## WHAT IS REQUIRED
Your response should consist of the entries below, reproduced exactly and without their images.

## DATA LISTING
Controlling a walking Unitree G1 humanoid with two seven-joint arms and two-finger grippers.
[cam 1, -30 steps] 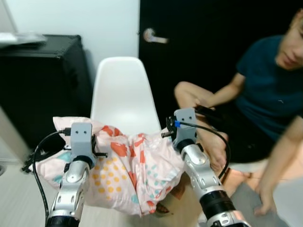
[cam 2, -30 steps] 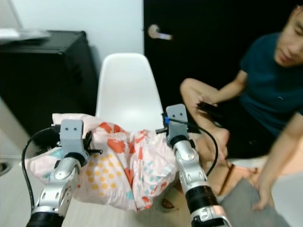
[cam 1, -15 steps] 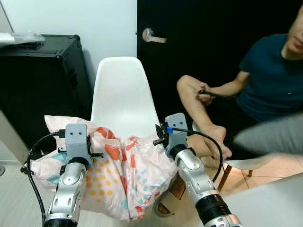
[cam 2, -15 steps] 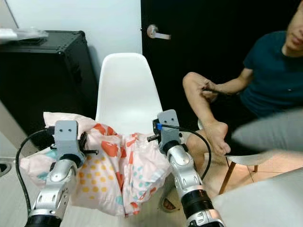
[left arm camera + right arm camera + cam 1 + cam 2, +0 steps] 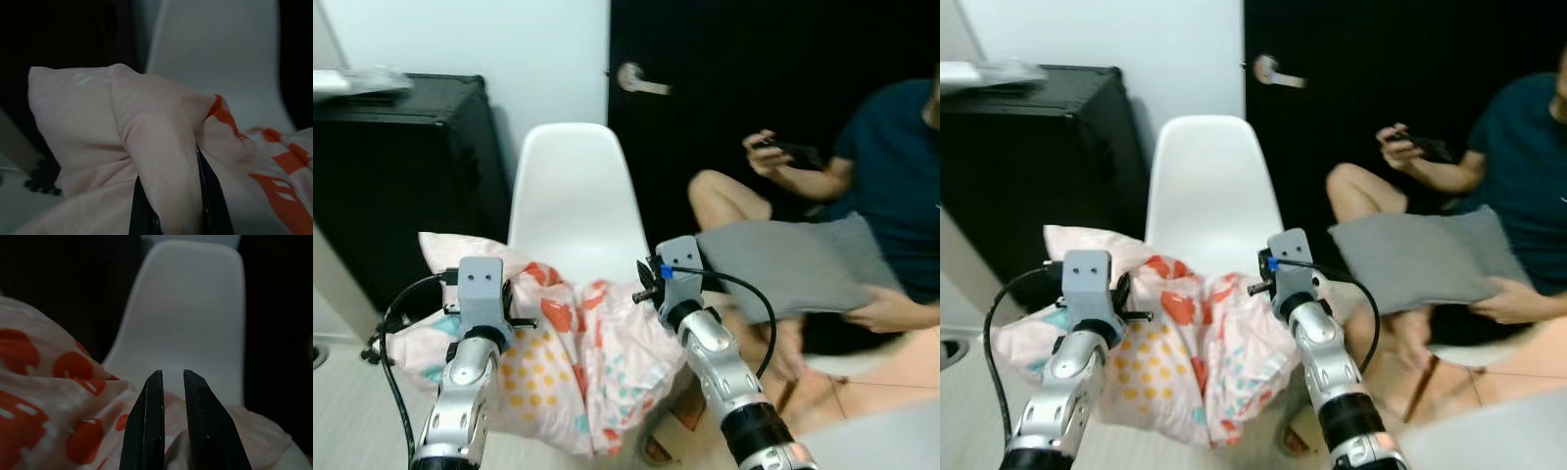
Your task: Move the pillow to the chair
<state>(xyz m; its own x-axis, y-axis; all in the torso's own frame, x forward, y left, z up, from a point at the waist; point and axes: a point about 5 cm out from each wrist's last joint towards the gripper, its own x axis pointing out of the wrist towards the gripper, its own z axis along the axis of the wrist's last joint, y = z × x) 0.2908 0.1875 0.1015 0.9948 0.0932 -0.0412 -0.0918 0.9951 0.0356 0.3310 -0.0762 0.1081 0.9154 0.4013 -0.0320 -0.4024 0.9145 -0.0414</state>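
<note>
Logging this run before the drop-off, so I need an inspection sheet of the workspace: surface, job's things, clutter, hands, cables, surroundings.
Surface: pale floor in front of the chair.
Job's things: patterned pillow held up between both arms, just in front of the white chair; chair seat bare.
Clutter: nothing seen on the chair.
Hands: left hand shut on a fold of the pillow; right hand over the pillow's top edge, fingers nearly together, grip unclear.
Cables: black cable looping off the left wrist; another off the right wrist.
Surroundings: black cabinet on the left, dark door behind, seated person on the right holding a grey cushion.
</note>
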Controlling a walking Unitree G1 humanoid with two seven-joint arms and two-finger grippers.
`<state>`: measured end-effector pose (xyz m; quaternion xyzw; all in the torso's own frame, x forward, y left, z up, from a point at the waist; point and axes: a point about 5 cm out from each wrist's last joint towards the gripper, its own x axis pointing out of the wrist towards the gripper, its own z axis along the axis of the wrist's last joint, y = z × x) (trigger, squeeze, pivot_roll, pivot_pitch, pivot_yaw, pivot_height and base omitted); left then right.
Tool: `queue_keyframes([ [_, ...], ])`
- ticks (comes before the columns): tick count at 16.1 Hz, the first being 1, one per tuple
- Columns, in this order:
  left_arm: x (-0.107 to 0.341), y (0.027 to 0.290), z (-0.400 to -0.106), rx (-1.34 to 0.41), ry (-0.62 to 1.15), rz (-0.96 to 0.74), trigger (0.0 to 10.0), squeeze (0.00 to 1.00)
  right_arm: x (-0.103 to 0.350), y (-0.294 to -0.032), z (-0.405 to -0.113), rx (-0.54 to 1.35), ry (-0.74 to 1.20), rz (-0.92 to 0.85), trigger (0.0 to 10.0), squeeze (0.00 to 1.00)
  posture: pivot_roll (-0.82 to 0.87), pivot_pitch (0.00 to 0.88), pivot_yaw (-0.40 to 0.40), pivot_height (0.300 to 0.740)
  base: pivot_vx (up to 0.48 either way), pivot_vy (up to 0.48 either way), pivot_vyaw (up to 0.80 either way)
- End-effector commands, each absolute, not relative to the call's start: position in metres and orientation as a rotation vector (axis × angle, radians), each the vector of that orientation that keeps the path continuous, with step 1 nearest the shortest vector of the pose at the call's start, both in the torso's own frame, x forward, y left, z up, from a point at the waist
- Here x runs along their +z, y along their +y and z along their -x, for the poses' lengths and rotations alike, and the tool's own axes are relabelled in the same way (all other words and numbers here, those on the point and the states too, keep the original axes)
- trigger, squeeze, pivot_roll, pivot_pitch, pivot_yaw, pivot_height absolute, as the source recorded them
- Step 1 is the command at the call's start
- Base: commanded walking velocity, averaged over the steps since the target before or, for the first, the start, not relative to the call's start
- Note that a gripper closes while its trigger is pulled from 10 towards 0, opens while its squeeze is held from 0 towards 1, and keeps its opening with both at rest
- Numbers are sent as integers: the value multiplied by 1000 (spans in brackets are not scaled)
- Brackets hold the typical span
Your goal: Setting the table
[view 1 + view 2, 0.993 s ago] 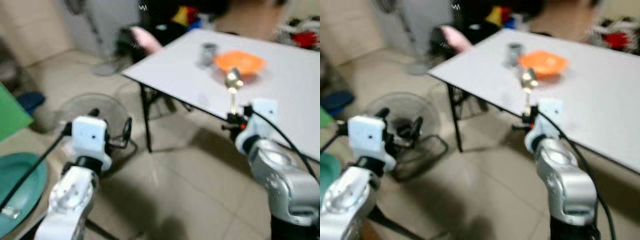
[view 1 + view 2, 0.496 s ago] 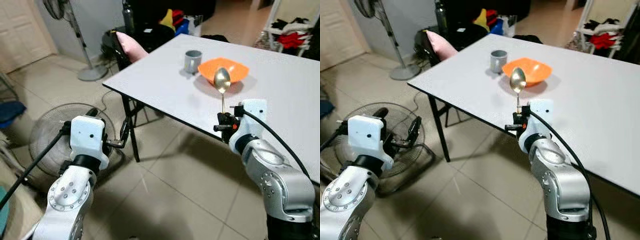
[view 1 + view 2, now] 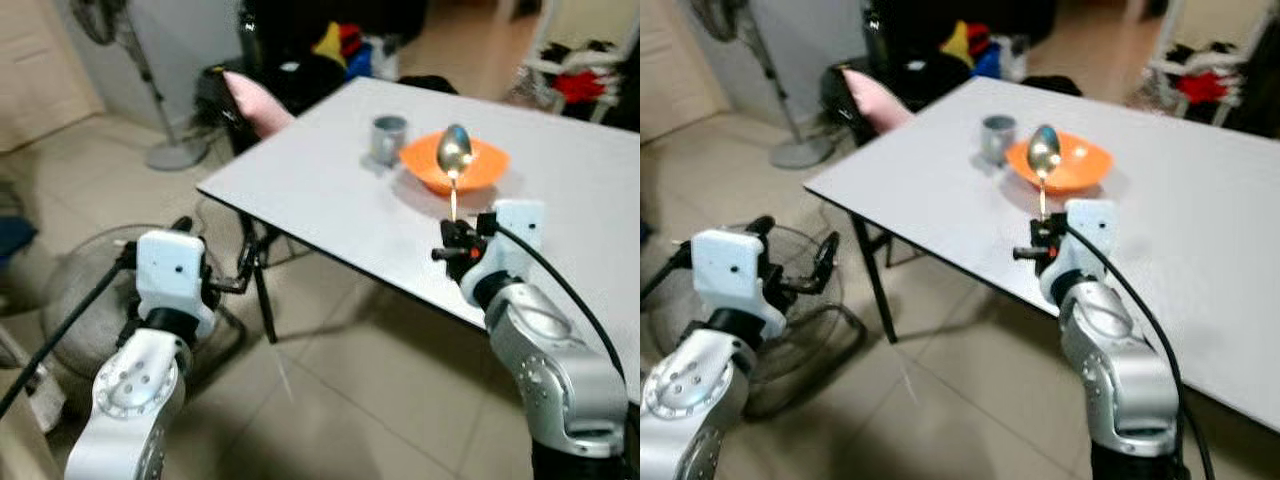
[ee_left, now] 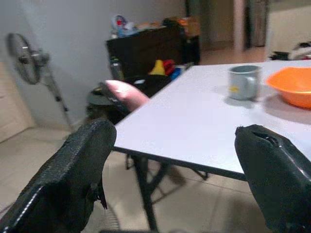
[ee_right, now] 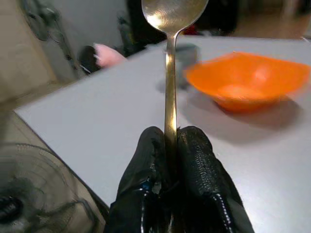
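Gold-toned metal catches the light: a spoon (image 5: 170, 73) stands upright, its handle pinched between the pressed-together black fingers of the right gripper (image 5: 170, 145), held over the table's near edge. On the white table (image 3: 320, 190), an orange bowl (image 3: 455, 165) sits beside a grey mug (image 3: 388, 139), both toward the far side near the left corner. The left gripper (image 4: 180, 160) hangs short of the table with fingers spread wide, holding nothing. A floor fan (image 3: 790, 300) lies on the tiles.
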<state>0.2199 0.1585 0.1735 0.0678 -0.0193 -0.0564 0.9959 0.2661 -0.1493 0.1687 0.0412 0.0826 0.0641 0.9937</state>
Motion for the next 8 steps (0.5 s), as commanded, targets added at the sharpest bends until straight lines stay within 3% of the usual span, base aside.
queue_keyframes([
  [1,171,167,-218,-78,-26,-144,10000,0,178,-140,-263,184,110,-75,10000,0,-32,0,51,740,409,0,0],
  [8,166,172,-214,-50,-13,-154,10000,0,177,-146,-255,186,97,-37,10000,0,-37,0,40,740,410,0,0],
])
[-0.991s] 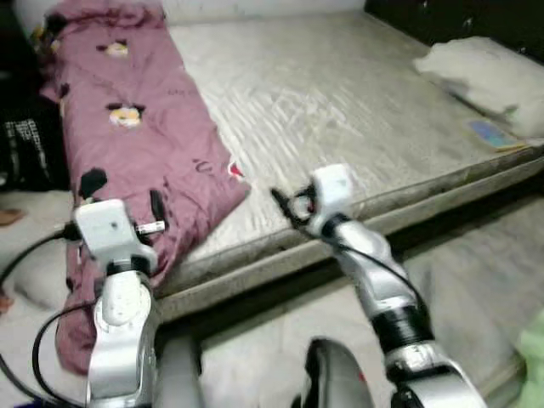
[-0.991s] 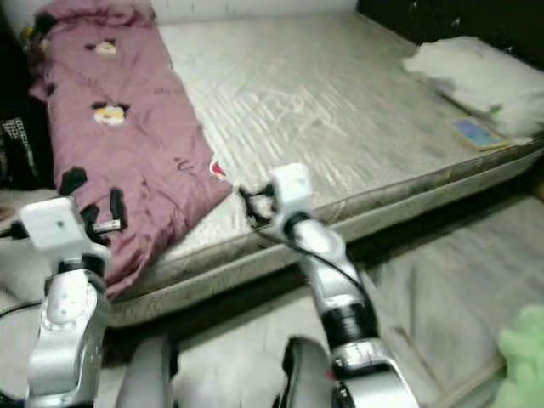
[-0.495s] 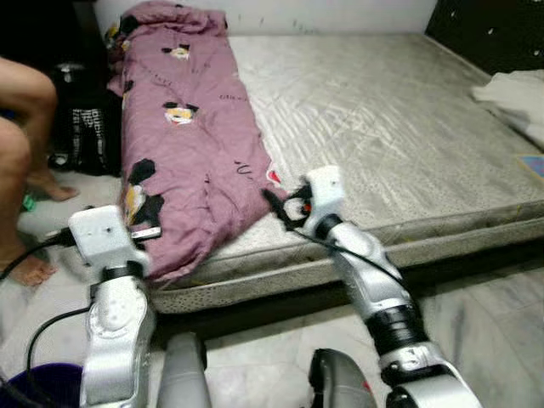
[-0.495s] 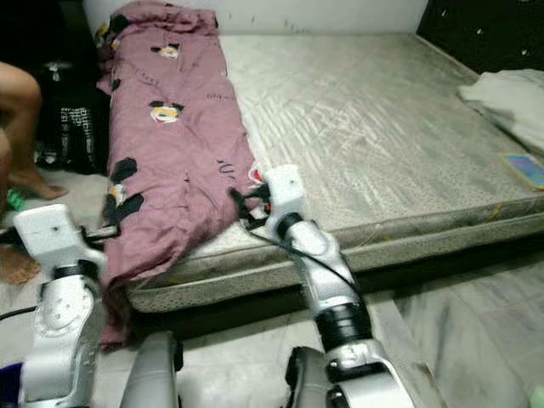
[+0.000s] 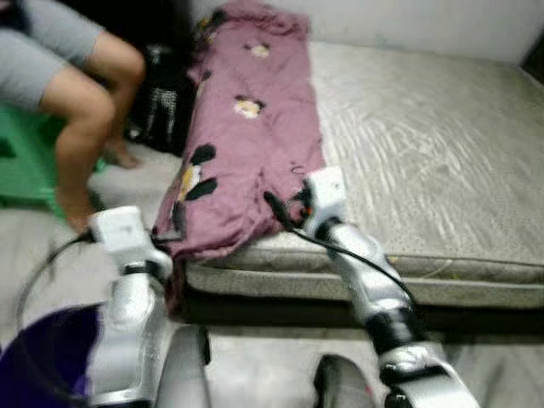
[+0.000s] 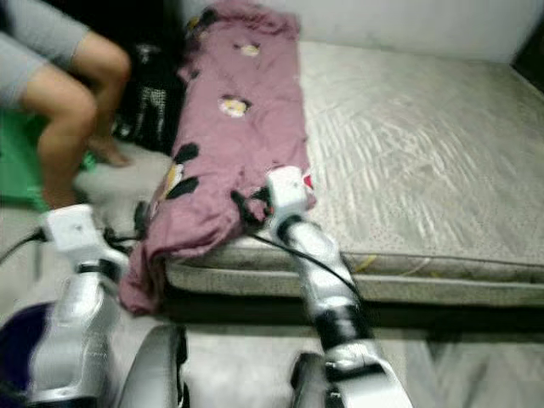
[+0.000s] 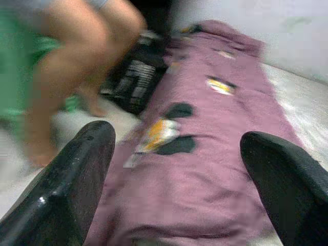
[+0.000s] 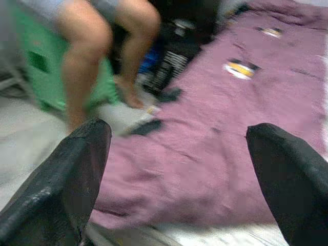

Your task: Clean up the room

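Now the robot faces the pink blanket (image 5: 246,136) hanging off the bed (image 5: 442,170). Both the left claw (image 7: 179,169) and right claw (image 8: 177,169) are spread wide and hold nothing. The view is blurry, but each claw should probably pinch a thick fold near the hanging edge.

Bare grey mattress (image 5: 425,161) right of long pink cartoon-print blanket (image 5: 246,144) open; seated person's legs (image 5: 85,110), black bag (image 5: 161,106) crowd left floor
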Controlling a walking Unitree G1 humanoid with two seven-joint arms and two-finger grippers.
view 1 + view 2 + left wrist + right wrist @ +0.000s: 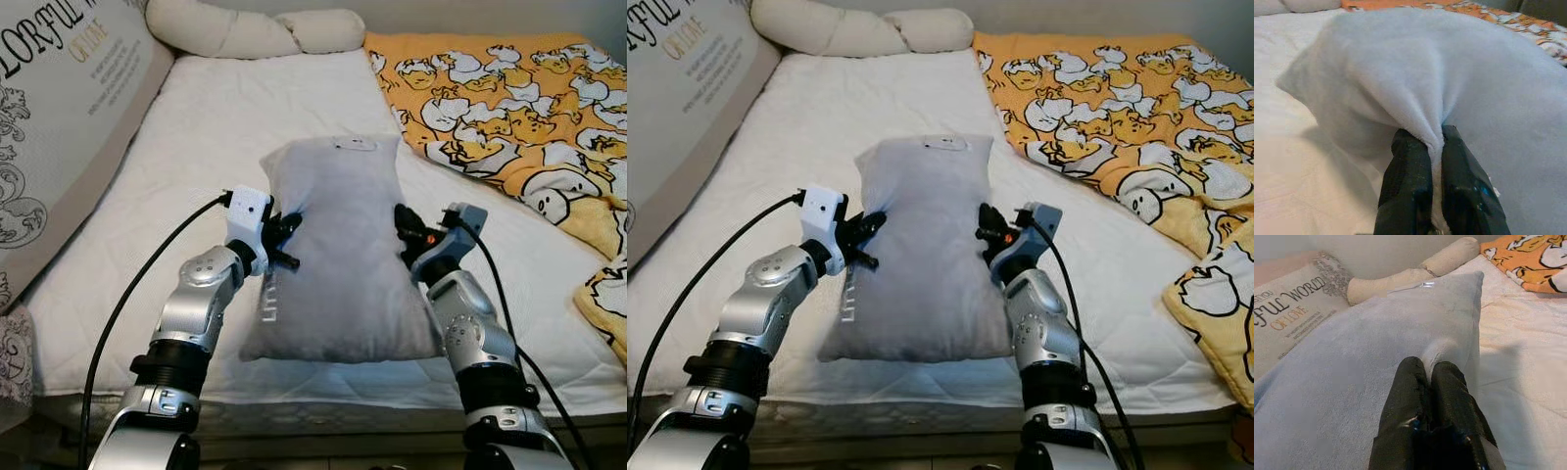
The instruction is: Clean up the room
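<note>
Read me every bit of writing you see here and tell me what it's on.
"...FUL WORLD" over "OF LOVE": big printed cushion leaning beside the bed, first letters cut off.
Small lines beneath: too small to read.
Pale lettering along the edge of the grey pillow, by the left gripper: too blurred to read.

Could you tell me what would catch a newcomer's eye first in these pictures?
A grey pillow sits mid-bed on the white mattress, pinched on its sides by the left gripper and the right gripper. On the robot's right lies an orange blanket printed with ducks.
</note>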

## TASK SOLUTION
Controlling a walking Unitree G1 humanoid with two seven-joint arms and two-finger grippers.
[cam 1, -30 steps] 
[cam 2, -30 steps] 
[cam 1, -15 steps] 
[cam 2, -15 steps] 
[left arm camera + right arm camera + cam 1 + cam 2, +0 steps] 
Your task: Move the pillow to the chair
<state>(xyz m; its own x-axis, y-axis; all in the torso's own frame, x forward, y left, z up, from a point at the waist; point and axes: a point about 5 cm out from each wrist's last joint towards the gripper, its own x axis pointing out of the wrist towards the gripper, its own z axis along the axis of the wrist's last joint, y = z × x) 0.2908 0.1875 0.1015 0.9948 0.0932 -0.0412 -0.0918 0.9951 0.0356 0.3310 -0.0762 0.1081 0.9154 0.4013 -0.0320 -0.4024 0.9145 -0.0414</state>
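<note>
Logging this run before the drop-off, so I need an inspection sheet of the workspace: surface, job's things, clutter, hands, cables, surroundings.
Surface: pale floor in front of the chair.
Job's things: patterned pillow held up between both arms, just in front of the white chair; chair seat bare.
Clutter: nothing seen on the chair.
Hands: left hand shut on a fold of the pillow; right hand over the pillow's top edge, fingers nearly together, grip unclear.
Cables: black cable looping off the left wrist; another off the right wrist.
Surroundings: black cabinet on the left, dark door behind, seated person on the right holding a grey cushion.
</note>
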Controlling a walking Unitree G1 humanoid with two seven-joint arms and two-finger grippers.
`<state>`: measured end-effector pose (xyz m; quaternion xyzw; all in the torso's own frame, x forward, y left, z up, from a point at the waist; point and axes: a point about 5 cm out from each wrist's last joint towards the gripper, its own x axis pointing out of the wrist towards the gripper, its own z axis along the axis of the wrist's last joint, y = z × x) (trigger, squeeze, pivot_roll, pivot_pitch, pivot_yaw, pivot_height and base omitted); left then right.
Tool: `queue_keyframes([ [_, ...], ])`
- ticks (comes before the columns): tick count at 16.1 Hz, the first being 1, one per tuple
- Columns, in this order:
  left_arm: x (-0.107 to 0.341), y (0.027 to 0.290), z (-0.400 to -0.106), rx (-1.34 to 0.41), ry (-0.62 to 1.15), rz (-0.96 to 0.74), trigger (0.0 to 10.0), squeeze (0.00 to 1.00)
  right_arm: x (-0.103 to 0.350), y (-0.294 to -0.032), z (-0.405 to -0.113), rx (-0.54 to 1.35), ry (-0.74 to 1.20), rz (-0.92 to 0.85), trigger (0.0 to 10.0), squeeze (0.00 to 1.00)
  posture: pivot_roll (-0.82 to 0.87), pivot_pitch (0.00 to 0.88), pivot_yaw (-0.40 to 0.40), pivot_height (0.300 to 0.740)
  base: pivot_vx (up to 0.48 either way), pivot_vy (up to 0.48 either way), pivot_vyaw (up to 0.80 either way)
- End-effector commands, each absolute, not relative to the call's start: position in metres and orientation as a rotation vector (axis × angle, radians), each the vector of that orientation that keeps the path continuous, with step 1 nearest the shortest vector of the pose at the call's start, both in the torso's own frame, x forward, y left, z up, from a point at the waist
- Here x runs along their +z, y along their +y and z along their -x, for the poses' lengths and rotations alike, and the tool's own axes are relabelled in the same way (all other words and numbers here, those on the point and the states too, keep the original axes)
- trigger, squeeze, pivot_roll, pivot_pitch, pivot_yaw, pivot_height absolute, as the source recorded them
- Step 1 is the command at the call's start
- Base: commanded walking velocity, averaged over the steps since the target before or, for the first, the start, not relative to the call's start
- Note that a gripper closes while its trigger is pulled from 10 towards 0, opens while its squeeze is held from 0 towards 1, and keeps its opening with both at rest
- Numbers are sent as integers: the value multiplied by 1000 (spans in brackets are not scaled)
- Brackets hold the typical span
Your goal: Setting the table
[view 1 + view 2, 0.993 s ago] 
[view 1 + view 2, 0.496 s ago] 
[view 1 + view 2, now] 
[ee_left, now] 
[ee_right, now] 
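Gold-toned metal catches the light: a spoon (image 5: 170, 73) stands upright, its handle pinched between the pressed-together black fingers of the right gripper (image 5: 170, 145), held over the table's near edge. On the white table (image 3: 320, 190), an orange bowl (image 3: 455, 165) sits beside a grey mug (image 3: 388, 139), both toward the far side near the left corner. The left gripper (image 4: 180, 160) hangs short of the table with fingers spread wide, holding nothing. A floor fan (image 3: 790, 300) lies on the tiles.
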<state>0.2199 0.1585 0.1735 0.0678 -0.0193 -0.0564 0.9959 0.2661 -0.1493 0.1687 0.0412 0.0826 0.0641 0.9937</state>
Motion for the next 8 steps (0.5 s), as commanded, targets added at the sharpest bends until straight lines stay within 3% of the usual span, base aside.
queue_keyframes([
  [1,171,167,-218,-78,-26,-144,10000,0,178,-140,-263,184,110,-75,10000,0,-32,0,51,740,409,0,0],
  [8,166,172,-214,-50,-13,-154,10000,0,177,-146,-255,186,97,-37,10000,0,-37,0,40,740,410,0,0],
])
[-0.991s] 
[-0.991s] 
[-0.495s] 
[-0.495s] 
[+0.000s] 
[+0.000s] 
[+0.000s] 
[+0.000s] 

Your task: Clean up the room

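Now the robot faces the pink blanket (image 5: 246,136) hanging off the bed (image 5: 442,170). Both the left claw (image 7: 179,169) and right claw (image 8: 177,169) are spread wide and hold nothing. The view is blurry, but each claw should probably pinch a thick fold near the hanging edge.

Bare grey mattress (image 5: 425,161) right of long pink cartoon-print blanket (image 5: 246,144) open; seated person's legs (image 5: 85,110), black bag (image 5: 161,106) crowd left floor
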Controlling a walking Unitree G1 humanoid with two seven-joint arms and two-finger grippers.
view 1 + view 2 + left wrist + right wrist @ +0.000s: 
The instruction is: Clean up the room
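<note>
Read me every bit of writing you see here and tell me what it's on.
"...FUL WORLD" over "OF LOVE": big printed cushion leaning beside the bed, first letters cut off.
Small lines beneath: too small to read.
Pale lettering along the edge of the grey pillow, by the left gripper: too blurred to read.

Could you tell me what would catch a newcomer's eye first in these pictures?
A grey pillow sits mid-bed on the white mattress, pinched on its sides by the left gripper and the right gripper. On the robot's right lies an orange blanket printed with ducks.
</note>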

The exercise is done, and no more output is needed.